Nobel laureate Wole Soyinka has told Sahara Reporters, an online newspaper and advocacy platform, that it has to become more careful, now that its location is known.
On Thursday, Sahara Reporters launched its civic media lab, located on Isaac John Street in Ikeja GRA, Lagos.
As a special guest at the event, Soyinka made jokes about his presence at the event, and congratulated Omoyele Sowore, its founder, while also expressing his hopes that the media lab will be a genuine media centre.
“I’m here under false pretences; I was told that I agreed to be present at the launch of this media centre. Nobody said to my understanding of English, and my understanding of English Language is not too bad,” Soyinka joked.
“Nobody said I was coming to launch it. My hearing may be a bit wonky, but you know… still here I am. Let me congratulate you once again on the launching of this media centre.

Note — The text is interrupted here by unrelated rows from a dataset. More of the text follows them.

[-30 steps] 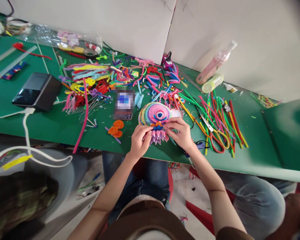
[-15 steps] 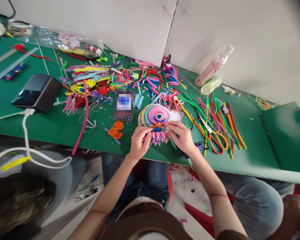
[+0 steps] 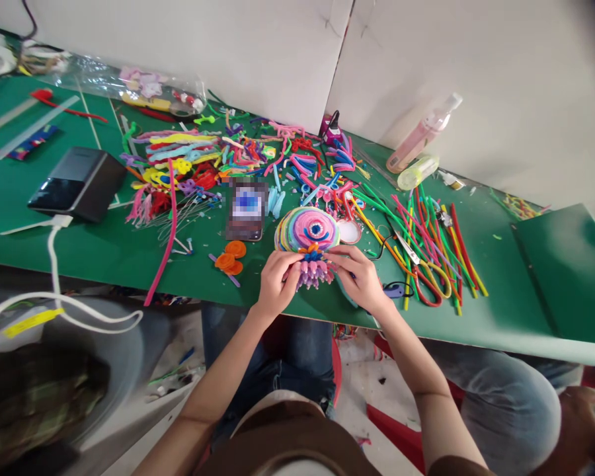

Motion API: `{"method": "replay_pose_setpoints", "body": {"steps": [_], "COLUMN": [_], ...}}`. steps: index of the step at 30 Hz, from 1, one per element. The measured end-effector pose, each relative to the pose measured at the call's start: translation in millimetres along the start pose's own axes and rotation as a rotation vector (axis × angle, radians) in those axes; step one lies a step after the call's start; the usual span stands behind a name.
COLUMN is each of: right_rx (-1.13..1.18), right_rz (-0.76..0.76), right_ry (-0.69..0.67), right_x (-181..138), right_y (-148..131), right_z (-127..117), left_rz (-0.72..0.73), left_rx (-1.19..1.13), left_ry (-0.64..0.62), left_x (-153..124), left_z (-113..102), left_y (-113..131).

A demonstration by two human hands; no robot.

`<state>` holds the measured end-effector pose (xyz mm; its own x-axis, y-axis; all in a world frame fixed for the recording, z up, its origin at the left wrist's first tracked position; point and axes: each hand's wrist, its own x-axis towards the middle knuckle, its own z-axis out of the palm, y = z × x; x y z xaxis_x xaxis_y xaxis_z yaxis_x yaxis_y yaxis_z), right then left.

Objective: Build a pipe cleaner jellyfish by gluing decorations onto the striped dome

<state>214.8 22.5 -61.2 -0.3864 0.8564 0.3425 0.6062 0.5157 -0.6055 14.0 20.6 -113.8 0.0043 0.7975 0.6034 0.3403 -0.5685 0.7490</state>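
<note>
Between my hands, at the table's front edge, is a colourful pipe-cleaner figure (image 3: pixel 307 228). Its large round part is coiled in rainbow stripes with a blue and white ring at the centre. Below that come orange and blue loops and a pink and purple fringe (image 3: pixel 315 272). My left hand (image 3: pixel 279 279) pinches the figure's left side near the blue loops. My right hand (image 3: pixel 356 272) has thumb and forefinger closed at its right side, by the same loops. The fingertips partly hide what they grip. Orange coiled discs (image 3: pixel 229 258) lie to the left of my left hand.
A phone (image 3: pixel 246 210) lies behind the discs. Scissors (image 3: pixel 410 252) rest among loose pipe cleaners (image 3: pixel 434 231) on the right. Heaped pipe cleaners (image 3: pixel 183 158) lie behind. A black device (image 3: pixel 78 185) with a white cable stands left; a pink bottle (image 3: pixel 424 132) leans on the wall.
My right hand has shifted slightly down and to the left at the figure's side. My left hand keeps its pinch, and the figure stays in place.
</note>
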Motion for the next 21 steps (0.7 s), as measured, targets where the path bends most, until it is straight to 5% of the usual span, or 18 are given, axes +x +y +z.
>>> {"method": "replay_pose_setpoints", "body": {"steps": [4, 8, 11, 17, 21], "right_rx": [-0.125, -0.442, -0.563, -0.304, -0.233], "right_rz": [0.143, 0.296, 0.332, 0.211, 0.274], "right_ry": [-0.054, -0.529, -0.692, -0.526, -0.286], "right_x": [-18, -51, -66, -62, -38], "right_y": [8, 21, 29, 49, 27], "right_z": [-37, -71, -75, -88, -109], "left_rz": [-0.046, -0.144, -0.191, -0.159, 0.012], "left_rx": [0.002, -0.014, -0.038, -0.038, -0.016], "left_ry": [0.01, 0.059, 0.078, 0.082, 0.1], "left_x": [-2, -6, -8, -6, -3], "left_z": [-1, 1, 2, 1, -2], "left_y": [0, -2, -4, -3, 2]}}
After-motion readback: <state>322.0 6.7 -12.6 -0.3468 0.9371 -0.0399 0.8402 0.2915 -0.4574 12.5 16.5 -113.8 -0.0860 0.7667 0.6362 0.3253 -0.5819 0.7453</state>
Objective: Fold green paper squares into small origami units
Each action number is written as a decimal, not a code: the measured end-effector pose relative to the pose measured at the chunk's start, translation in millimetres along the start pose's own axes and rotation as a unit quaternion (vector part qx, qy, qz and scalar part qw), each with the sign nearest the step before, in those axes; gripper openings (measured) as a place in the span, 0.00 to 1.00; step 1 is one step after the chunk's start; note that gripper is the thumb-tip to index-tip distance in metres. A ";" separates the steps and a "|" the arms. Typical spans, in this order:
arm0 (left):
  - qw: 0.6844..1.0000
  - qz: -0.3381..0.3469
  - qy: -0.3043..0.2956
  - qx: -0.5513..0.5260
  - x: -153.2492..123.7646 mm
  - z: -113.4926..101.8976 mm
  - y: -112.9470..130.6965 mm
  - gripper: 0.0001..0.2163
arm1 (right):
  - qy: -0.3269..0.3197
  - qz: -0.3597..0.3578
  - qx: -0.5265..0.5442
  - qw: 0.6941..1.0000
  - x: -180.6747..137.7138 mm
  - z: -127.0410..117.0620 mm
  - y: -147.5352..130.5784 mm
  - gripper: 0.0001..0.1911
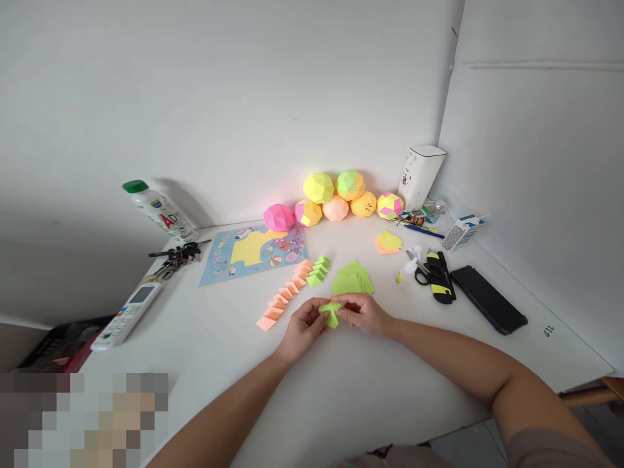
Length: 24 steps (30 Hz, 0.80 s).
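Between my two hands is a partly folded piece of green paper, held just above the white table. My left hand pinches its left side, and my right hand pinches its right side. Right behind them lie several flat green paper sheets. To their left runs a short row of folded green paper pieces, beside a longer diagonal row of folded peach paper pieces.
Several folded paper balls are stacked against the wall. Yellow and orange sheets, scissors, a utility knife and a black phone lie rightward. Leftward are a printed board, a bottle, keys and a remote control.
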State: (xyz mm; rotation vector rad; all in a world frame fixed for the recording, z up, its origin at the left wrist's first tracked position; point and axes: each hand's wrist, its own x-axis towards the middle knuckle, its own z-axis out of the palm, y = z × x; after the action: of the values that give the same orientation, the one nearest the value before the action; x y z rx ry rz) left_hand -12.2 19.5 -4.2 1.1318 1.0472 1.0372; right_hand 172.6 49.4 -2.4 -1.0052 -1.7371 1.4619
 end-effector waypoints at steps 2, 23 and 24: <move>1.000 0.000 0.000 -0.001 0.0 -0.3 -0.1 0.16 | 0.002 0.001 0.000 1.000 -0.2 0.1 -0.6 0.19; 1.000 -0.002 -0.003 0.003 0.3 0.1 1.3 0.15 | -0.004 -0.015 -0.005 1.000 0.0 -0.7 3.7 0.17; 1.000 -0.004 -0.004 0.003 0.3 0.2 1.6 0.15 | -0.004 -0.016 -0.005 1.000 0.0 -0.7 4.0 0.17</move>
State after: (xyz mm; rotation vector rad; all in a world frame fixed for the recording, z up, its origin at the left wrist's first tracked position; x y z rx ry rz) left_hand -12.2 19.9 -2.6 1.1344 1.0483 1.0241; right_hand 173.7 50.1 -6.3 -0.9746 -1.7604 1.4405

“I hope it makes the media more careful, now that people know where to come and find you and to deal with you when you go wrong, and I hope it will be a genuine media centre, which means that when we stop by, we would have a drink before we get to more serious tasks.

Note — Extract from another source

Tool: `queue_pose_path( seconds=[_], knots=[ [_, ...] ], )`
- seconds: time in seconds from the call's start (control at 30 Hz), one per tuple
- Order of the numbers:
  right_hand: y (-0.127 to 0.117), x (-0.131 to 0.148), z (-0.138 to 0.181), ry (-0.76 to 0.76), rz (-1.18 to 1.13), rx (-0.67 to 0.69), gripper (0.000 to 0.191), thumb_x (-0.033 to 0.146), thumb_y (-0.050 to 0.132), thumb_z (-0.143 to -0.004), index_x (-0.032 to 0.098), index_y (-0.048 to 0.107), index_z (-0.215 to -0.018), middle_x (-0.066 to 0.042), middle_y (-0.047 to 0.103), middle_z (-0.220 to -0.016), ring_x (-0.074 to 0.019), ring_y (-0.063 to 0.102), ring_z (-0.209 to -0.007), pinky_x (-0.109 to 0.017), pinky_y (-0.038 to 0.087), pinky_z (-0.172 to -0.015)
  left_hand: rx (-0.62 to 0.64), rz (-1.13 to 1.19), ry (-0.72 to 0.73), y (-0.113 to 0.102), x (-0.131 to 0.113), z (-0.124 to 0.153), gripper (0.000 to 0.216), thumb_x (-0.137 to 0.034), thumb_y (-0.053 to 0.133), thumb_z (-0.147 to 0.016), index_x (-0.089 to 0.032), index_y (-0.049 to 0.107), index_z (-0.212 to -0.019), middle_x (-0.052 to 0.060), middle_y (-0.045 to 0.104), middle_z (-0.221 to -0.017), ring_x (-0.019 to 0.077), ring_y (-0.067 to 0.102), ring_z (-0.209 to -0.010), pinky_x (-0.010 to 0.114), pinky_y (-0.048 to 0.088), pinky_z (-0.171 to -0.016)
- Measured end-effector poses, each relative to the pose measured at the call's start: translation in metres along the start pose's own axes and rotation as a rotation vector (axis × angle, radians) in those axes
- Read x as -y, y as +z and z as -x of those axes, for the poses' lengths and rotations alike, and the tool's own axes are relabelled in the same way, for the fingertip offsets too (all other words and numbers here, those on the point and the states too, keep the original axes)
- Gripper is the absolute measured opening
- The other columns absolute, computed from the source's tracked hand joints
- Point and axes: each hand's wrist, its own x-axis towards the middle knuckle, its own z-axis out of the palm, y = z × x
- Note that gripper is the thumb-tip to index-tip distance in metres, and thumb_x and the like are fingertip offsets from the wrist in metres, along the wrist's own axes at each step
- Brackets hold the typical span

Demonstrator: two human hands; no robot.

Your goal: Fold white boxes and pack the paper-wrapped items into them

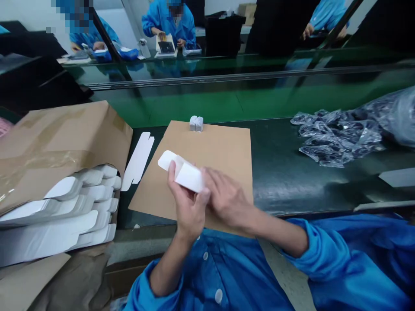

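Note:
A small white carton [190,176], opened out into a box shape with one end flap standing out to the left, is held over a brown cardboard sheet [223,144]. My left hand [189,207] grips it from below, thumb on the near side and fingers behind. At its right end, my right hand [227,201] is closed around the carton; motion blurs its fingers somewhat, and they hide that end. Left of the sheet lies a flat white carton blank [138,162]. Two small whitish blocks [196,124] sit together at the sheet's far edge.
A large cardboard box [65,134] at left spills stacks of flat white cartons [81,211]. Clear plastic bags with dark contents [343,134] lie at right on the dark green bench [275,181]. Beyond a rail [227,77], people in blue [175,26] work.

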Motion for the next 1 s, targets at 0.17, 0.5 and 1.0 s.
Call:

“I hope the media, when they do their launch will not be like the launching with which the nation was treated recently in Abuja. I think this nation — you and I — have been slapped in the face by some of the disgusting reprobates that we know in any level of connection with power.”

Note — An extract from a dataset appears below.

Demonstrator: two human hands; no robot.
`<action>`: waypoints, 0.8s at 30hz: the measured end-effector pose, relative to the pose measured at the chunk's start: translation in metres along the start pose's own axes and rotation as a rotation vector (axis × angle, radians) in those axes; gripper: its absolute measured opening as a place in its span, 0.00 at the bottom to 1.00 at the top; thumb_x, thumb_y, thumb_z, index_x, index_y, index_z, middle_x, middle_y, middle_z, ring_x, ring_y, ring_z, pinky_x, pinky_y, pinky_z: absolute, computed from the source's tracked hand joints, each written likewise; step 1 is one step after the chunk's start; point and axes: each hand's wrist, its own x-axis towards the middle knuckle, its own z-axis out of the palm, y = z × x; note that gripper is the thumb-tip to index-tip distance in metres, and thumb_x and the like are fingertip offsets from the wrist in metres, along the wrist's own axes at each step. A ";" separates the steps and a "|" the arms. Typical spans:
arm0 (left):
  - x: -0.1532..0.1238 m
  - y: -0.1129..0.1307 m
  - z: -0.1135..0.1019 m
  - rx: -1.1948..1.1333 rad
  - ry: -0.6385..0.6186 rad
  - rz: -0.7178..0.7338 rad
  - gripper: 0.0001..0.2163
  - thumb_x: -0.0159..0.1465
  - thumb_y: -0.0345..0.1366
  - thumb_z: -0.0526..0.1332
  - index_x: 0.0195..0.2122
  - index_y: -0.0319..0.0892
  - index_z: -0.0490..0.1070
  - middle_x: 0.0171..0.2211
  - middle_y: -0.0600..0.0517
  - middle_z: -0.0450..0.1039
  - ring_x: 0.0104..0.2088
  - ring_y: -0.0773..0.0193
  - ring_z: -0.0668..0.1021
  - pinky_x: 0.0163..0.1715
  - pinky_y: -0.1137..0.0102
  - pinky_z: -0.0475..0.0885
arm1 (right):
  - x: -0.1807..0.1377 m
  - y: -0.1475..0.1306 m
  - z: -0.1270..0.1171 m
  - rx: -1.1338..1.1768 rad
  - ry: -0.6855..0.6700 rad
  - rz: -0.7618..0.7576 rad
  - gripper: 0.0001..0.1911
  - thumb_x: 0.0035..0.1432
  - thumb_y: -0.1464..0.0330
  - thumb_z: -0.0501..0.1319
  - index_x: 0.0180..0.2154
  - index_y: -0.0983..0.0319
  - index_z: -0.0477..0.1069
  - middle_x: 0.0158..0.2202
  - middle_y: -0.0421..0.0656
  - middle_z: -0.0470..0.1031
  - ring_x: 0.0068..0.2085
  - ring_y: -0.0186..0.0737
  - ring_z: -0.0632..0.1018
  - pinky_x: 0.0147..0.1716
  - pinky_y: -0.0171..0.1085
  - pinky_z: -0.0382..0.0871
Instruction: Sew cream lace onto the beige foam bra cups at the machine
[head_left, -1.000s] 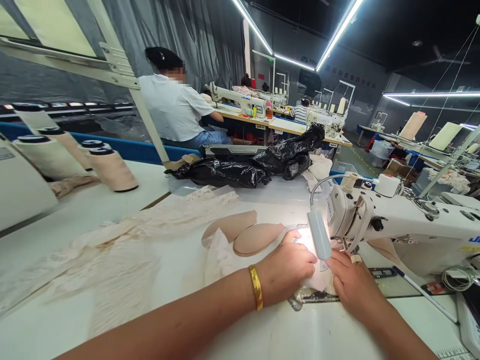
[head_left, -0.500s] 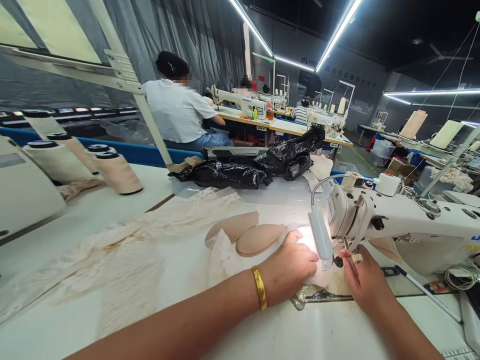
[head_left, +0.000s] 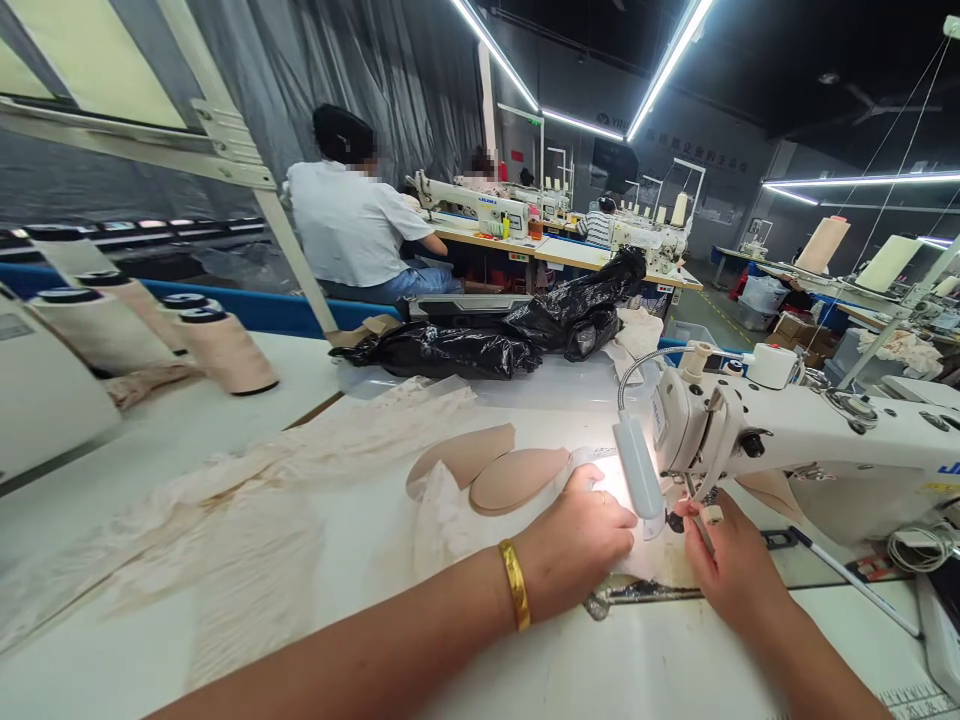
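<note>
A white sewing machine stands at the right, its small grey lamp lighting the needle area. My left hand, with a gold bracelet at the wrist, lies left of the needle, its fingers curled over pale thin fabric on the machine bed. Close to the presser foot, my right hand has thumb and fingertips brought together; what they pinch is too small to make out. Two beige oval cup pads lie beyond my left hand, beside bunched cream lace.
Cream lace cloth spreads across the table's left. Thread cones stand at the left edge. A black plastic bag lies behind the pads. White-handled tool rests at right. A co-worker in a white shirt sits ahead.
The view has shifted slightly. Both hands stay in nearly the same place beside the needle, and the fabric and pads show no clear movement.
</note>
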 end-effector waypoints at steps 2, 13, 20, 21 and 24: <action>0.001 -0.001 0.000 -0.001 -0.017 -0.009 0.11 0.48 0.18 0.60 0.22 0.40 0.62 0.28 0.55 0.72 0.32 0.61 0.75 0.50 0.54 0.61 | -0.001 -0.002 -0.001 -0.042 -0.024 -0.022 0.10 0.70 0.73 0.50 0.46 0.59 0.68 0.38 0.48 0.76 0.38 0.48 0.77 0.33 0.43 0.73; -0.012 0.021 -0.004 -0.003 -0.019 0.053 0.05 0.57 0.27 0.63 0.32 0.44 0.69 0.32 0.54 0.72 0.30 0.61 0.71 0.43 0.56 0.61 | 0.000 -0.014 -0.015 0.125 -0.407 -0.154 0.14 0.63 0.80 0.53 0.40 0.56 0.71 0.38 0.41 0.74 0.38 0.41 0.74 0.37 0.39 0.67; -0.007 0.015 -0.003 0.018 -0.071 0.020 0.06 0.54 0.26 0.64 0.29 0.43 0.68 0.30 0.55 0.71 0.27 0.62 0.70 0.43 0.56 0.63 | -0.003 -0.010 -0.007 0.102 -0.392 -0.114 0.16 0.63 0.80 0.53 0.44 0.57 0.72 0.37 0.42 0.72 0.38 0.43 0.72 0.38 0.40 0.67; -0.006 0.013 -0.003 0.023 -0.075 0.018 0.06 0.54 0.25 0.64 0.28 0.42 0.68 0.30 0.55 0.71 0.28 0.62 0.70 0.42 0.57 0.63 | -0.003 -0.009 -0.005 0.092 -0.387 -0.107 0.17 0.63 0.80 0.53 0.45 0.57 0.72 0.37 0.42 0.71 0.38 0.43 0.72 0.38 0.40 0.67; -0.002 0.008 -0.003 0.038 -0.057 0.016 0.08 0.55 0.24 0.63 0.25 0.41 0.65 0.29 0.55 0.72 0.29 0.61 0.73 0.42 0.59 0.63 | -0.003 -0.007 0.000 0.059 -0.362 -0.095 0.19 0.60 0.81 0.52 0.46 0.56 0.73 0.37 0.43 0.71 0.38 0.44 0.72 0.35 0.40 0.67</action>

Sowore appreciated Soyinka for his presence despite his busy schedule, citing his responsibilities at the Lagos at 50 planning and celebration.
He took Soyinka, alongside Tunji Lardner, Ayo Obe, Jahman Anikulapo, and a number of Nigerian literary and advocacy voices, on a tour of the media centre.
Sowore said the media centre is a very different one and it can be used to pour libation to the gods.
“I also want to assure you that this media centre is different to the extent that if you wait long enough, there will be palmwine available on the other side of the centre. If you want to pour libation to the gods,” he said.
The media centre, which has the images of ace musician, Fela Kuti, and Gani Fawehinmi, human rights lawyer, takes on its walls a brief history of political resistance in Nigeria.
The designs began with illustrations from the 1960s and end with the 2012 Occupy Nigeria protest.